Abbott Laboratories (ABT) is among the most stable dividend grower in this sector. After spinning off its research-based activities into AbbVie (ABBV) several years ago, ABT now focuses on various medical devices, nutritional products, and branded generic medicine distribution. Its major acquisitions in 2014 and 2017 strengthened the company and created numerous growth vectors for years to follow. ABT has successfully integrated St. Jude Medical, which opened the door to the structural heart product industry. ABT has a long history of successful product launches and has aggressively cut its costs and improved its margins (including new facilities in China). You can expect EPS to grow more quickly in the coming years. The company has a strong profile and ignoring this stock for your portfolio or watch list would be a mistake. The rapid COVID-19 test is also a strong player in ABT’s medical product arsenal.

Industrials

During economic downturns, railroads like Union Pacific (UNP) and CSX (CSX) will drop in price and offer you a great opportunity. However, you must remain patient to see the upside as those stocks will go down if we confront a potential deep recession. UNP manages the largest railroad in North America. This network can’t be replicated and offers a unique route to transport goods to Western ports leading to Asia. UNP also manages all 6 major rail gateways between the U.S. and Mexico. With 10% of its revenue coming from Mexico, UNP is well-positioned to capture growth coming from south of the border. UNP’s coal transportation shipments are on the decrease. While coal is in a secular decline, UNP benefits from the cheap coal originating from the Powder River Basin. The pandemic doesn’t seem to have affected the railroads but more recently the winter storm has. A rebound in demand for many products (intermodal, agriculture, chemicals, etc.) is supporting the bullish thesis.

Information Technology

I will not reinvent the wheel here as you know my favorite tech stocks.
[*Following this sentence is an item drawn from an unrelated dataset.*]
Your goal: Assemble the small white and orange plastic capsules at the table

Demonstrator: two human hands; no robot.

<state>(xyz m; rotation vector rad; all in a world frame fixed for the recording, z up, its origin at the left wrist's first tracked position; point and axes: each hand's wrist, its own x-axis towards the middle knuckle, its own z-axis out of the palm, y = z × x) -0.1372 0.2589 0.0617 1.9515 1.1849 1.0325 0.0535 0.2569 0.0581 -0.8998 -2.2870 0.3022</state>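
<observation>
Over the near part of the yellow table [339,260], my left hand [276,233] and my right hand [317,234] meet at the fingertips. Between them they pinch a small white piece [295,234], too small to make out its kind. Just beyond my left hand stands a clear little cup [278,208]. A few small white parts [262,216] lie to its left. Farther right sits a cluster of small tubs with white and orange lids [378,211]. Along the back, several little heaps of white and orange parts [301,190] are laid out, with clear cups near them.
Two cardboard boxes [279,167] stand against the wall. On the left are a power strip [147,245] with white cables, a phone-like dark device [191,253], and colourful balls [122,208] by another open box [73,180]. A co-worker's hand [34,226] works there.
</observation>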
Apple (AAPL), Microsoft (MSFT), Texas Instruments (TXN) and Broadcom (AVGO) have three things in common: #1 They are mature companies counting on stable revenues, #2 They generate tons of cash flow, and #3 They also count on several growth vectors for the next 10 years. If you are looking for a decent yield, Broadcom at 3.35% is probably your best bet.

Broadcom is in a growth phase; it manufactures one of the best RF filters used by all high-end smartphones to improve connectivity. We could assume that companies like Apple would not want to use subpar products and risk the quality of their connectivity. AVGO’s large size also brings economies of scale and enables it to build millions of filters. Its growth-by-acquisition strategy has rendered the company an expert in integrating companies. Expect AVGO to benefit from higher spending from cloud customers and telecom providers that are looking to upgrade their infrastructure and networks. We’re very confident in management’s execution and expect AVGO to benefit from higher spending from cloud customers looking to upgrade their infrastructure and networks.

Materials

Like the energy sector, you won’t find many long-term dividend growers in this sector. However, Air Products and Chemicals (APD) is standing on top of the crowd with its 40 years of dividend increases. The company offers a decent yield (2.60%) and the dividend increased by 70% over the past 5 years. That’s more than enough to cover inflation. APD is part of our Dividend Rockstar List!

APD has a diverse way of positioning its business in a sector where most are stuck with commodity price fluctuations. As a provider of industrial gases, APD signs long-term contracts with its customers. Industrial customers are more concerned with stability and reliability than costs, since gases make up a small part of their expenses but are vital to their business. APD strategically acquired Shell’s and GE’s gasification businesses in 2018. The company became a leader in its industry and has opened doors to expand its business in China and India. APD has an impressive backlog of projects that we think will continue to improve its top tier return on invested capital. APD’s ambitious growth plan, including $14.1B to be spent on its project backlog, has potential to continue improving return on invested capital. Demand for hydrogen should continue to increase in 2022 and 2023 as demand for jet fuel recovers.

Real Estate

Equinix (EQIX), a data center REIT, is showing a perfect dividend triangle and is trading at 2020 levels (before the pandemic). The last time it offered a yield above 2.50% was in late 2018, right at the bottom of this quick bear market. If you are concerned about dividend growth rates, EQIX should ease your mind with an annualized growth rate above 10% over the past 5 years.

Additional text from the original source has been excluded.